A blonde, a brunette, and a redhead walk into a bar. They order a few drinks, chat, and walk out.

What song does the lady camel sing to seduce male camels - my humps my humps my humps my humps How did sergay the camel respond? -we dont know. He died a fatal death involving hippos in hula skirts, and flying guavas

Hazel and Gus are two teenagers who share an acerbic wit, a disdain for the conventional, and a love that sweeps them on a journey. Their relationship is all the more miraculous given that Hazel's other constant companion is an oxygen tank, Gus jokes about his prosthetic leg, and they met and fell in love at a cancer support group.

If Bob has 65 sweets and he eats 57 how many does he have? Bob has diabetes. He has high blood sugar, either because the body does not produce enough insulin, or because cells do not respond to the insulin that is produced.

a mulslim wlaks past a bomb shop on his way to join the international peace club

A man wearing a 'What Would Jesus Do' bracelet and a livestrong bracelet goes up to a blind kid and rubs his eyes and the kid can see. The kid was was not used to the bright lights and wandered into traffic, was hit by a car and killed instantly.

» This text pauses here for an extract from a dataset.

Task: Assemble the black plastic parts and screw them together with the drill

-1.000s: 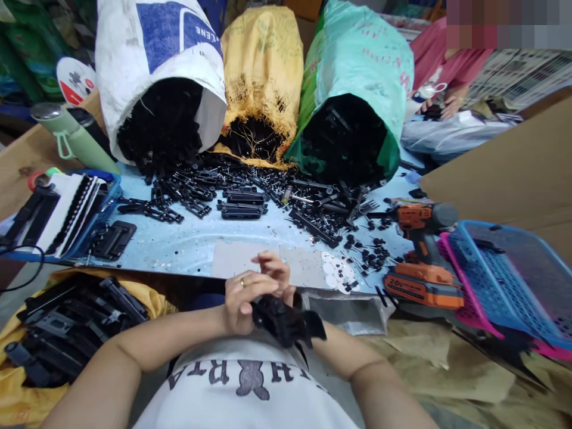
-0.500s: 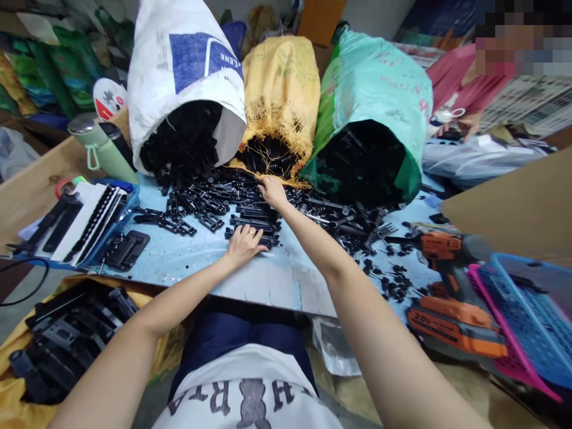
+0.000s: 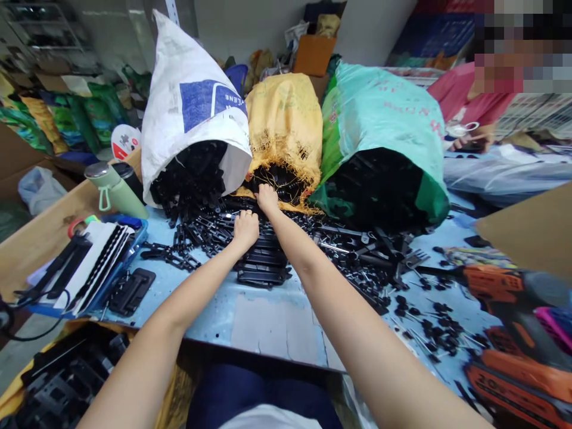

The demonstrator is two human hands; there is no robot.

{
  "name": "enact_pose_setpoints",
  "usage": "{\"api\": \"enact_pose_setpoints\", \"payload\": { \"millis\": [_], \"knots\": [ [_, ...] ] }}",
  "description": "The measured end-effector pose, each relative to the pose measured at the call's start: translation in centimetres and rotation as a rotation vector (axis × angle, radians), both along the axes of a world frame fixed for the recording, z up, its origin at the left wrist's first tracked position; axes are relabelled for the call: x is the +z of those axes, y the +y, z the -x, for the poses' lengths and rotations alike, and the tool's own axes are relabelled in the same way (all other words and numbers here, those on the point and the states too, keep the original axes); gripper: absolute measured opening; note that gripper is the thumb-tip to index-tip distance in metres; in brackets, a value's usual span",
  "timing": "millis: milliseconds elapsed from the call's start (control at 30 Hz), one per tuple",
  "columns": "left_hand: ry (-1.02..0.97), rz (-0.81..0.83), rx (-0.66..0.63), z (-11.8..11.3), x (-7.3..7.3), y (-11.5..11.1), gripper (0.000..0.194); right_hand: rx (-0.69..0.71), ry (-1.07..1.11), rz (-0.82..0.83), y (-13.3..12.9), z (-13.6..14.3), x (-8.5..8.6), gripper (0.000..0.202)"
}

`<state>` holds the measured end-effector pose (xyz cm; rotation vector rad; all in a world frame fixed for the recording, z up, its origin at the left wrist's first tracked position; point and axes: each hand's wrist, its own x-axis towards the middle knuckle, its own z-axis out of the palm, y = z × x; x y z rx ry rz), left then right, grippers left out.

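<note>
My left hand (image 3: pixel 246 230) is curled over the pile of black plastic parts, at the back end of a row of long black plastic pieces (image 3: pixel 263 275). Its fingertips are hidden, so what they hold does not show. Just beyond it, my right hand (image 3: pixel 267 198) reaches to the frayed mouth of the yellow woven sack (image 3: pixel 286 119). Those fingers are bent down among black parts, and I cannot make out what is in them. Slim black linked parts (image 3: pixel 205 232) lie heaped left of my hands.
A white sack (image 3: pixel 196 107) and a green sack (image 3: pixel 388 113) spill black parts. An orange cordless drill (image 3: pixel 513 381) and loose black-headed screws (image 3: pixel 438 333) are at right. A blue basket (image 3: pixel 142 235) and a green bottle (image 3: pixel 117 189) stand left. Another person's red sleeve (image 3: pixel 456 86) shows behind.
My left hand has lifted off the front of the row and moved to its back end, its fingers now curled. My right hand has reached to the yellow sack's mouth. The view has tilted up.
</note>
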<state>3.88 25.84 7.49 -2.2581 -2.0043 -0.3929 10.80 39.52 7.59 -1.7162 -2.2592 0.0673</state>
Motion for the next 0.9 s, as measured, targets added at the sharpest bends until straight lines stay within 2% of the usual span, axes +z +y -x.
{"api": "enact_pose_setpoints", "payload": {
  "millis": [100,200,333,433,500,567,600,667,733,833,900],
  "knots": [
    [0.036,0.023,-0.011,-0.1,-0.1,2.7,0.026,0.001,0.039,0.029,0.8,-0.1,0.7,0.029],
    [0.048,0.042,-0.031,-0.2,-0.5,4.4,0.027,0.001,0.097,0.056,1.3,-0.7,1.6,0.029],
    [0.022,0.062,-0.059,-0.2,-0.9,6.1,0.026,0.031,0.184,0.092,0.7,-3.8,2.9,0.029],
    [-0.018,0.057,-0.110,-0.2,-0.1,6.4,0.025,0.113,0.266,0.160,-2.3,-8.2,3.5,0.029],
    [-0.044,0.044,-0.138,-0.1,1.0,5.5,0.024,0.239,0.430,0.247,-6.2,-12.0,3.6,0.029],
    [-0.073,-0.008,-0.183,0.2,1.7,3.1,0.023,0.405,0.597,0.353,-11.3,-16.0,3.2,0.032],
    [-0.088,-0.039,-0.223,0.4,1.9,1.3,0.023,0.460,0.610,0.393,-14.1,-17.9,2.9,0.033],
    [-0.104,-0.054,-0.340,1.0,1.5,-3.5,0.021,0.526,0.494,0.437,-19.6,-21.1,2.1,0.031],
    [-0.072,0.069,-0.462,1.2,0.3,-8.9,0.016,0.564,0.300,0.398,-24.5,-22.9,1.2,0.027],
    [-0.013,0.214,-0.437,0.8,-2.0,-15.9,0.012,0.569,0.070,0.246,-29.4,-22.6,-0.4,0.031],
    [0.005,0.242,-0.424,0.0,-3.2,-18.5,0.011,0.602,0.008,0.183,-30.9,-20.7,-1.2,0.042]
  ]
}}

A man sits on the toilet to take a shit And is surprised to find the next door neighbours dog in the toilet.

What's black, white, and red all over? An African American and Caucasian man painting a house with red paint and accidentally spilling some on themselves

what did the black man say to the Muslim? "you the bomb"!

Why couldn't Helen Keller drive? She's a woman

HA HA HA HA HAHAAHAHHAHAHAHAHAHAHAHAHAHAHAHAHAHAHAHYHAHHAAHAHAHAHAHAHAHAHAHAHAHHAHAHHAHAHAHAHA - Bomber

How many Jews does it take to screw in a light bulb? 6 million, 1 to screw it in, and 5,999,999 to die in the holocaust.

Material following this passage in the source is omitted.